Den Höhepunkt der Bierseeligkeit erlebte Washington allerdings unter Bill Clinton. Nach einem feuchtfröhlichen Abend mit dem Staatsoberhaupt wurde dessen Gast, der russische Präsident Jelzin, nur mit Unterhosen bekleidet, auf der Pennsylvania Avenue gesichtet.
Als Revanche hat Clinton bei einer späteren Gelegenheit in einer Moskauer Bar mehrere Wodkashots vernichtet, bevor er am nächsten Morgen Jelzin und dessen Frau zum Frühstück traf. Und Clintons Gattin Hillary soll mindestens genauso trinkfest sein: Als sie Senatorin war, soll sie bei einem Trinkspiel ihren republikanischen Widersacher John McCain ohne Mühe unter den Tisch getrunken haben.

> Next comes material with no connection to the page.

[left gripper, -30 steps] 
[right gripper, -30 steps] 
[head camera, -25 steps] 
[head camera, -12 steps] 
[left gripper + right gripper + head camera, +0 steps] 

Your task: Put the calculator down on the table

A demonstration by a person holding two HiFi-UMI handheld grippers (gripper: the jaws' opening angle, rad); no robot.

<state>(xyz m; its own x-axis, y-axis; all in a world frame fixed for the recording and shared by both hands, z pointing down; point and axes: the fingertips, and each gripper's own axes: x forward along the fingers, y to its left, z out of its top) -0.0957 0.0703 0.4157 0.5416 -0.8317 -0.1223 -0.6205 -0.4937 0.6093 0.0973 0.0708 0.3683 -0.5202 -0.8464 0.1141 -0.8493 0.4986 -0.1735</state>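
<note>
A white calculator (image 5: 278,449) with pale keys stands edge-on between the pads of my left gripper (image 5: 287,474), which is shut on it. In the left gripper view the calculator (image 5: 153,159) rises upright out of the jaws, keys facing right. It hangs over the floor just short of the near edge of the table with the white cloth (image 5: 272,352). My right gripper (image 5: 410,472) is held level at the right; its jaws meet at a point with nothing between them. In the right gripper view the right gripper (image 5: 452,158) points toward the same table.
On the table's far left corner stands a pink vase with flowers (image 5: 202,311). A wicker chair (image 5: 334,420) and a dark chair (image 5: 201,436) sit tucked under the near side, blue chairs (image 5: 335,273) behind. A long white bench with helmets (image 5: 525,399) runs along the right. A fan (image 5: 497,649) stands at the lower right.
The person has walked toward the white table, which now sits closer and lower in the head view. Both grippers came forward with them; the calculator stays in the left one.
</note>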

Neben den Erfolgen an den natürlich rein aus Pflichtbewusstsein absolvierten Trinkanlässen schafften Clinton und Obama ihre Wiederwahl relativ problemlos. Die Nichttrinker haben da eine deutlich schlechtere Bilanz: Weder Trump noch Carter wurden ein zweites Mal gewählt, nur gerade Bush Junior durfte volle 8 Jahre regieren. Wer keinen Alkohol trinkt, dem rutscht die Wahrheit halt einfach viel zu selten raus. Das missfällt den Wählern.
Angesichts solcher Aussichten wäre es wohl klug, würde sich Biden die Sache mit dem Trockenbleiben nochmals überlegen. Sonst riskiert er eine ähnliche politische Durststrecke, wie sie schon sein abstinenter Vorgänger erlitten hat. Im Gegensatz zu Trump hat Biden allerdings noch einen Trumpf in der Hand: Seine Vizepräsidentin Kamala Harris, eine bekennende Weinliebhaberin.